Los indicadores de actividad estadounidense apuntan a un avance algo tibio en el 3T. Así, el estudio de campo elaborado regularmente por la Reserva Federal (Beige Book), aunque siguió mostrando avances de la actividad económica en la mayoría de distritos, mostró ritmos algo más lentos en alguno de ellos. Por su parte, el índice de sentimiento empresarial de servicios (ISM) de agosto descendió con fuerza hasta los 51,4 puntos (55,5 en julio), lo que se une a la debilidad mostrada por su homólogo de manufacturas (49,4).

En China, los datos del sector exterior mejoran en agosto, con unas exportaciones e importaciones que amortiguan su caída. En particular, en el acumulado de doce meses, las exportaciones cayeron un 7,4% interanual (7,6% en julio), mientras que las importaciones retrocedieron un 10,9% (12,2% en julio). La debilidad del yuan y los menores precios de los combustibles son factores que han contribuido a la mejora de las exportaciones y de las importaciones, respectivamente. Por su parte, la inflación bajó en agosto de forma significativa, hasta el 1,3% (1,8% en julio), aunque, en buena parte, por la bajada del componente de alimentos.

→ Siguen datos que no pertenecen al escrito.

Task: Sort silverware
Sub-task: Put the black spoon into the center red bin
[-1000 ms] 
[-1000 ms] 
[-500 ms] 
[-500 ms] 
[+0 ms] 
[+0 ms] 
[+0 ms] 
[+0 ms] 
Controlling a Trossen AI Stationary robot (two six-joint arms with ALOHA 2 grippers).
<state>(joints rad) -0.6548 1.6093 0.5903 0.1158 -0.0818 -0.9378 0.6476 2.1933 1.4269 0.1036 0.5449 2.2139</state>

Desaceleración económica en Turquía. En el 2T de 2016 el PIB creció un 3,1% interanual, frente al 4,7% interanual anterior y lejos del 5,7% del 4T 2015. Como viene sucediendo desde mediados de 2015, la ralentización se vio atenuada por el fuerte impulso del consumo público (avance del 15,9% en dicho 2T). El aumento de la incertidumbre política tras el fallido golpe de Estado del 15 de julio y la persistencia de desequilibrios macroeconómicos importantes (en especial, el déficit corriente y la inflación) hacen prever un final de 2016 y un 2017 mediocres en términos de crecimiento.